To quantify the relative diffuseness of the reappraisal associations in MFC and SFC, volumes were extracted from the modulated smoothed grey matter segmentations. Significant clusters were initially identified at a range of uncorrected height thresholds: P ≤ 0.0005, P ≤ 0.001, P ≤ 0.0025, P ≤ 0.005, P ≤ 0.01, P ≤ 0.025 and P ≤ 0.05 within each ROI mask for a positive association of reappraisal, while controlling for sex and age. No extent thresholds were used for this analysis. The resulting cluster maps were saved as binary masks and were then used for volume extraction using a MATLAB script. Additionally, total volume for each ROI was extracted and used to convert the cluster volumes at each significance level into proportions for comparison. Then, to test for differences between region volumes, proportional volumes were entered into repeated measures ANOVA with a factor of brain region and repeated measure of proportional volume at each significance level. ANOVA results are reported using Greenhouse-Geisser correction.

Results

Evidence for diffuse vs localized associations of cognitive reappraisal with right MFC vs right SFC volumes

Reappraisal was not correlated with control variables of age (r = −0.186, P = 0.092, n = 83), or TIV (r = −0.069, P = 0.542, n = 81), but was negatively correlated with suppression (r = −0.229, P = 0.037, n = 83). TIV was not correlated with age (r = −0.025, P = 0.823, n = 81). Also, independent sample t-tests did not reveal any significant differences between sex in reappraisal score (t = 0.301, P = 0.764, n = 83), age (t = −0.132, P = 0.896, n = 83) or TIV (t = −1.537, P = 0.129, n = 81). The lack of significant correlation between reappraisal and the control variables indicated that these would be appropriate for inclusion in the multiple regression analyses. Suppression was not correlated with age (r = −0.011, P = 0.919, n = 83), or TIV (r = 0.118, P = 0.292, n = 81), but was positively correlated with trait negative affect (r = 0.281, P = 0.011, n = 81). Trait negative affect was not correlated with age (r = 0.057, P = 0.611, n = 81), or TIV (r = −0.066, P = 0.565, n = 79), but was negatively correlated with reappraisal (r = −0.284, P = 0.010, n = 81). However, for consistency with previous studies (Giuliani et al., 2011a,b), follow-up analyses included control variables of suppression and trait negative affect.

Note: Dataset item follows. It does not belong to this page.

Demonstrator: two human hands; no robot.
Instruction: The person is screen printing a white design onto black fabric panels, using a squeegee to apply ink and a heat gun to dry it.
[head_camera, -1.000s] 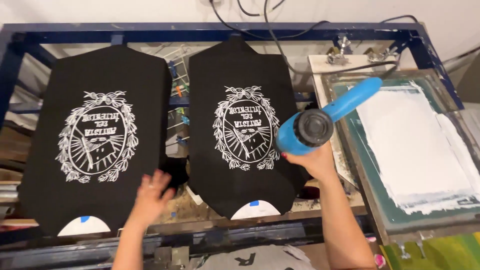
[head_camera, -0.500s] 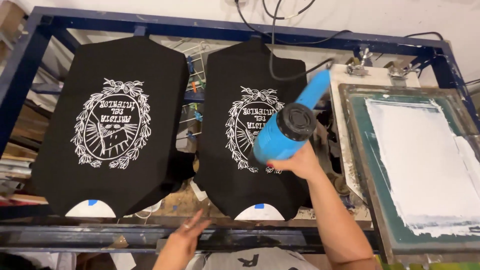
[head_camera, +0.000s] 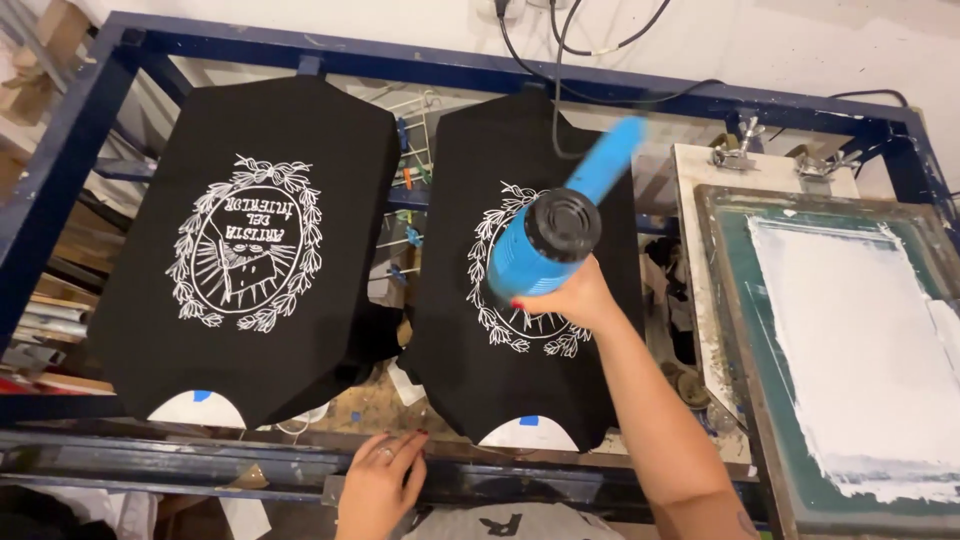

As expected, reappraisal score showed positive associations with whole-region but not voxel-level volumes in the right MFC and left SFC, and voxel-level but not whole-region volumes in the right SFC. Consistent with a diffuse volumetric association, reappraisal was significantly associated with right MFC whole-region volume (β = 0.208, P = 0.035, n = 80), and was marginally associated with left SFC volume (β = 0.199, P = 0.056, n = 81); reappraisal was not associated with left MFC volume (β = 0.153, P = 0.134, n = 81). At a voxel level, no association was shown in the right MFC, left MFC or left SFC that survived both the corrected height and empirically-determined extent threshold, suggesting that there were no localized effects detectable within these regions. However, consistent with the prediction of a more diffuse association, there were extended clusters associated with reappraisal in the right and left MFC when the height threshold was lowered. Additionally, when the threshold was lowered to uncorrected P ≤ 0.001, a cluster was shown in the left SFC (Tmax= 3.51, empirically-determined extent threshold of 152 voxels; MNI coordinates: x = −14, y = 11, z = 70; k = 403; n = 81), suggesting a more diffuse, lower threshold volumetric association. Cluster volumes were extracted and quantified for testing in subsequent analyses with right SFC, as described below.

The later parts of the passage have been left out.